In other works, pencil-thin lines glide birds in formation, swaying in mathematical warps as if guided by a giant elliptical compass. The preciseness is uncanny, and it lends a machine-age quality to the work, as if parts were discovered in an abandoned airplane hanger and buffed to a shine after years of neglect.
Another work, "#61," is a meditation on linearity interrupted by a chocolate-brown horizon. Shaped into an eggy cranium, the upper half is covered with larvae-like buds that proliferate like cocoa beans run amok.
Its bottom half, a testament to self-discipline, is segmented into geometric ribs that straddle a central spine. They flay outward like inverted frets, each segment incised into plaster and then saturated with resin. Sinking into the surface, Mr. Hamada's lines mark their surface much the way a tattoo impregnates human skin. They exude a sense of permanence and immutability.

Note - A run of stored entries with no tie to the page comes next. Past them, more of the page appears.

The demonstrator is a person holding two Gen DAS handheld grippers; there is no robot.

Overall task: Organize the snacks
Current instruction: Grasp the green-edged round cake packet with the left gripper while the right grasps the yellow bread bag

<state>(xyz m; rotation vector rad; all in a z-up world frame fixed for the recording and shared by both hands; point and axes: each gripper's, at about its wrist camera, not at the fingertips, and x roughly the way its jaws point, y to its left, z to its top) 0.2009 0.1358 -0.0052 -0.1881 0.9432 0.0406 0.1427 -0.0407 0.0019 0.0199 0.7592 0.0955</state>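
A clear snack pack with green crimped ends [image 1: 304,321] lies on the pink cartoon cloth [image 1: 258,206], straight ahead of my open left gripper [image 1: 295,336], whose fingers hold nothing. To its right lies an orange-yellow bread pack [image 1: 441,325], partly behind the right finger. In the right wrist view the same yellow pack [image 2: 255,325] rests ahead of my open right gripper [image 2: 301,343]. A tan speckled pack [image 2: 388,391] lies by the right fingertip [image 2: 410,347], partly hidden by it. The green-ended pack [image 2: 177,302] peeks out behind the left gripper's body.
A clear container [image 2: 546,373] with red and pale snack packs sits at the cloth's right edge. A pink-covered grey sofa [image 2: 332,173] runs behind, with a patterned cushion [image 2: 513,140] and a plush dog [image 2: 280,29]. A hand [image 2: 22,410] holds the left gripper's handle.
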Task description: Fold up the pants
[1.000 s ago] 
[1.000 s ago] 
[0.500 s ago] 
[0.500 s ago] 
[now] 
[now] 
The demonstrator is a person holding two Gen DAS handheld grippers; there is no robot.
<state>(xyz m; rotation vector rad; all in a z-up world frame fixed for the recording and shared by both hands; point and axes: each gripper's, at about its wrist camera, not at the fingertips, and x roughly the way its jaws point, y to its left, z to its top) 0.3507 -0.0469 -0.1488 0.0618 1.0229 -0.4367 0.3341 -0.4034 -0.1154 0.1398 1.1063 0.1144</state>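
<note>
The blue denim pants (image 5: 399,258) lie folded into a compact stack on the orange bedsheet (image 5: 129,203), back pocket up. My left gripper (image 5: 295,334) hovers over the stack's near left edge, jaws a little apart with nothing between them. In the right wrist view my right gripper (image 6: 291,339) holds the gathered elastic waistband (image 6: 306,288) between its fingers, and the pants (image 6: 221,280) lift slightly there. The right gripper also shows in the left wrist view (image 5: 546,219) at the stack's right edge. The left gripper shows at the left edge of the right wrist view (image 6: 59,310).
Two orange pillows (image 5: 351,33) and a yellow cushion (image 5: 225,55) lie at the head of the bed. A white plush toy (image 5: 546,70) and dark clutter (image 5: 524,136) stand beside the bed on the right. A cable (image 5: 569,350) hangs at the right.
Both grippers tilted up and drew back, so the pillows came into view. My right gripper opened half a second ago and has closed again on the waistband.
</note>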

And there lies the proverbial rub. The humanness of this work is undeniable, not only because of certain anthropomorphic qualities but also because they exude a fragmented yet genuine pathos. They exist outside realism and abstraction - separate from divinity but at the same tie contemplative, even devotional.
"I'm not nationalistic at all," Mr. Hamada said. "I have no strong allegiance to any country." Yet his works exude a zen-ness as if just rolled in a dust bath of pure Buddha-nature.
Like all interesting artists, Mr. Hamada is one in a long chain of antecedents. Chief among his is Constantin Brancusi, the Romanian artist who shook things up early in the last century with "Endless Columns" and pedestal constructions. Mr. Hamada's roots are situated not only alongside the elder artist, but astride a long legacy that ranges from Cycladic idols to African sculpture, from Hindu architecture to Inuit homes.
Distinctly minimalist, his works roll over and over, switching from the ritualistic to the urbane. What resembles a Buddhist pillow transforms into a Bayer aspirin. A facial facade mutates into a beetle, a seedpod, or a chrome dome. A prayer tablet shape-shifts into a bathtub. And so on. In their own way, Mr. Hamada's works, sotto voce as they are, are exquisitely playful, bubbling with life and animation.
Working with an austere palette - one that is hard-wrought as opposed to selected - Mr. Hamada derives his pigmentation from nature: ivory, white, asphaltum black, earthy brown. Striking a balance between what is seen and what is remembered, the artist follows a path that marks its transitions in subtle turns, as if following in the path of an ever-widening spiral.
"Some people do things because they like it," he said, "some because they're good at it. I'm lucky because maybe I have a little bit of both."